Pourquoi le rachat de 1plusX par Triplelift est gagnant-gagnant


  • Triplelift vient d’officialiser le rachat du spécialiste suisse de la 1rst party data, 1plusX pour 150 million de dollars.
  • Une opération qui va, sans conteste, profiter aux deux parties. Voici pourquoi.

Enfin du mouvement dans l’adtech ! Après un début d’année 2022 un peu calme, surtout animé par les Cnil européennes, on revient à ce que le marché sait faire de mieux : du M&A. Triplelift vient d’officialiser le rachat du spécialiste suisse de la 1rst party data, 1plusX. L’Américain, que l’on savait les poches bien remplies depuis l’entrée du fonds Vista Equity Parners à son capital en mai 2021 (à une valorisation de 1,4 milliard de dollars), réalise au passage sa toute première acquisition. Montant de l’opération ? 150 millions de dollars selon le Wall Street Journal

Pour TripleLift, c'est l'occasion de mettre la main sur un spécialiste de la 1st party data et de l'analyse contextuelle. Des compétences devenues indispensables avec la disparition annoncée des cookies tiers d’ici fin 2023. Des compétences qui permettront à l'adtech de mieux monétiser l'inventaire de ses partenaires et donc de gagner des parts de marché dans un contexte hyper-concurrentiel.

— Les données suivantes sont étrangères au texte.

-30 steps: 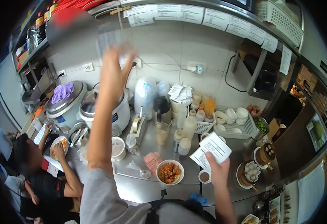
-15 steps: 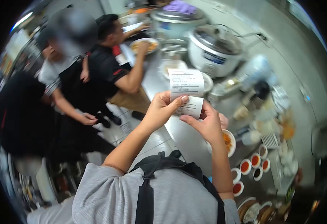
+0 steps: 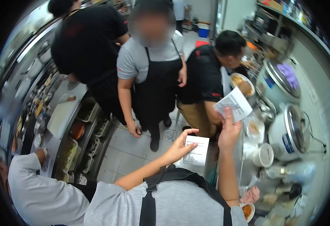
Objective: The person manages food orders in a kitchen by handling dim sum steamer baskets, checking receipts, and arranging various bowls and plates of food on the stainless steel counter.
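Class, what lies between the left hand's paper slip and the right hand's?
Between the left slip and the right slip, the head view shows open air, with the right hand alongside and a co-worker's tan trousers behind.

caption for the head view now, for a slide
In a kitchen, the left hand holds a printed slip, the right hand a second slip, before an aproned co-worker.
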Available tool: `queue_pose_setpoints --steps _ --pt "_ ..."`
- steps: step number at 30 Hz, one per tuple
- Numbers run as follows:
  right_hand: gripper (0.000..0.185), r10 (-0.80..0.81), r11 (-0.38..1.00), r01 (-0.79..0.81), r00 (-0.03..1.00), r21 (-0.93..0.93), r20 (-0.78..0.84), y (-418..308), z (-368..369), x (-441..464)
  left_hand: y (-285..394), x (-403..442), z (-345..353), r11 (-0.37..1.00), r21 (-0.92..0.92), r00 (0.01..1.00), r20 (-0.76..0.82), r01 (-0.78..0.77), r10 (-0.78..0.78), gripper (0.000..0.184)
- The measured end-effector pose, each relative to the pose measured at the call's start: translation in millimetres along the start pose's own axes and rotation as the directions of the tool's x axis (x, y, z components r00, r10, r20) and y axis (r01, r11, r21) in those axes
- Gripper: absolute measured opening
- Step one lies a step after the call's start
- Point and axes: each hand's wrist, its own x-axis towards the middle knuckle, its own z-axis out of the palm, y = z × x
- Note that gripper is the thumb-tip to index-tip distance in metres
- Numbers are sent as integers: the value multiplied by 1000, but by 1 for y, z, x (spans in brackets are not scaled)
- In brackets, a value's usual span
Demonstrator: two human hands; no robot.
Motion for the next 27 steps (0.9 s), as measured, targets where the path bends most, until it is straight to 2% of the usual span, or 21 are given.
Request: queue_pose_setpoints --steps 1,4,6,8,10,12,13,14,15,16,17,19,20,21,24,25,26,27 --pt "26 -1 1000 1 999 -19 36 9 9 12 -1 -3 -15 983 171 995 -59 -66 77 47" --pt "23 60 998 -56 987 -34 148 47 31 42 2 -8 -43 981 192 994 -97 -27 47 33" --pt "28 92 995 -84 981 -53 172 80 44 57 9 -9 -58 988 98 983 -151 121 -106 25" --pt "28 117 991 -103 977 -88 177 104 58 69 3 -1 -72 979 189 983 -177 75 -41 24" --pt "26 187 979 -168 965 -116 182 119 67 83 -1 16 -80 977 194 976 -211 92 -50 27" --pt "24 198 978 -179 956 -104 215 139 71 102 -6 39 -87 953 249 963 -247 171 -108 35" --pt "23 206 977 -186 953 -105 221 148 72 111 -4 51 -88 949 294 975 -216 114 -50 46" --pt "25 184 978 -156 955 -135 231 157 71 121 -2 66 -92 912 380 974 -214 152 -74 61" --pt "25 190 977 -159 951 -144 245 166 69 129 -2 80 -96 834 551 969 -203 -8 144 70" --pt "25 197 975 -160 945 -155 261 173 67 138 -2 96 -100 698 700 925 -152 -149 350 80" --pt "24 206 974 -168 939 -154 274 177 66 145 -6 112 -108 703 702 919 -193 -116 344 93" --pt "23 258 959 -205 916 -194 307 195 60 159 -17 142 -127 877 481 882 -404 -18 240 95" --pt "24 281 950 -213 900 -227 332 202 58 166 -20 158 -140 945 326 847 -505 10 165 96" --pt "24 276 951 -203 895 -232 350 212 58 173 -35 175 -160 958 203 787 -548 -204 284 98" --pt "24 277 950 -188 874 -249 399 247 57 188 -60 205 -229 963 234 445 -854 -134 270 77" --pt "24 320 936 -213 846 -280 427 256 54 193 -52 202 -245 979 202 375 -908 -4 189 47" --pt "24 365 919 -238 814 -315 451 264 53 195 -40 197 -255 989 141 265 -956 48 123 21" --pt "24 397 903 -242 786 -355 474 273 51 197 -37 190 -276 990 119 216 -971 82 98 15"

 On imagine déjà les commerciaux Triplelift aller démarcher éditeurs et agences médias pour leur proposer des deals ID basés sur de la 1st party data.

Cette acquisition vient rappeler (si c’était encore nécessaire) que les SSP ne peuvent plus se contenter d’être de simples tuyaux technologiques. Ils doivent se différencier les uns des autres alors que les éditeurs ont commencé à faire le ménage parmi les intermédiaires. Et faute de pouvoir se distinguer avec une demande exclusive (aujourd’hui tout le monde travaille avec tout le monde), c’est à qui packagera au mieux l’inventaire des éditeurs. Ce que pourra faire sans trop de soucis Triplelift, grâce à la technologie de 1plusX. On imagine déjà ses commerciaux aller démarcher éditeurs et agences médias pour leur proposer des deals ID basés sur de la 1st party data.

Mettre la main sur 1plusX, c’est aussi mettre la main sur une technologie vendue en licence SaaS. En d'autres termes, des revenus récurrents et une relation de confiance avec les éditeurs. Pas un luxe quand, comme Triplelift, les relations contractuelles avec les éditeurs se limitent le plus souvent à un tag sur leur page, via le wrapper de header bidding. Si Triplelift est, par sa capacité à proposer des formats et une demande différente, bien mieux loti que la plupart des SSP (l’adtech est souvent intégrée client-side, soit le Graal), cette acquisition lui permet de sécuriser sa position auprès des éditeurs que les deux technologies ont en commun.

Elle acte aussi le changement de dimension de l’adtech américaine. Triplelift se focalisait, à ses débuts, sur le native advertising, mais s’est ouvert au display plus classique et à la CTV, pour aller chercher plus de croissance. Le groupe ne communique pas sur son chiffre d’affaires mais a annoncé avoir atteint le milliard de dollars de dépenses au sein de sa plateforme en juin 2021. Racheter 1plusX, c’est de se rapprocher un peu plus de ce “one stop shop” dont raffole les éditeurs. Une plateforme qui les aide à mieux segmenter leur audience, via 1plusX, et mieux la monétiser, via Triplelift. 

Le deal est également très vertueux pour 1plusX.  D’abord parce qu’il met la lumière sur cette technologie fondée en 2014 qui, si elle est très sophistiquée, n’a pas la notoriété de ses concurrents américains. En cela, 1plusX va gagner en visibilité auprès de tous les éditeurs (et ils sont nombreux) avec lesquels TripleLift travaille. C’est particulièrement vrai aux Etats-Unis alors que l’essentiel du business de 1plusX reste aujourd’hui européen. C’est sans doute lié aux contraintes réglementaires qui y sont plus importantes. Mais cela devrait changer. Parce que l'opération va faire connaître 1plusX outre-Atlantique. Parce que le marché américain suit lu aussi la tendance à plus de respect de la vie privée des internautes. La Californie a donné le la, avec le CPRA, sa loi sur les données personnelles. Une dizaine d'Etats américains lui ont emboîté le pas. Avant, peut-être, une loi au niveau fédéral. Triplelift sera, en tout cas, dans les starting-blocks.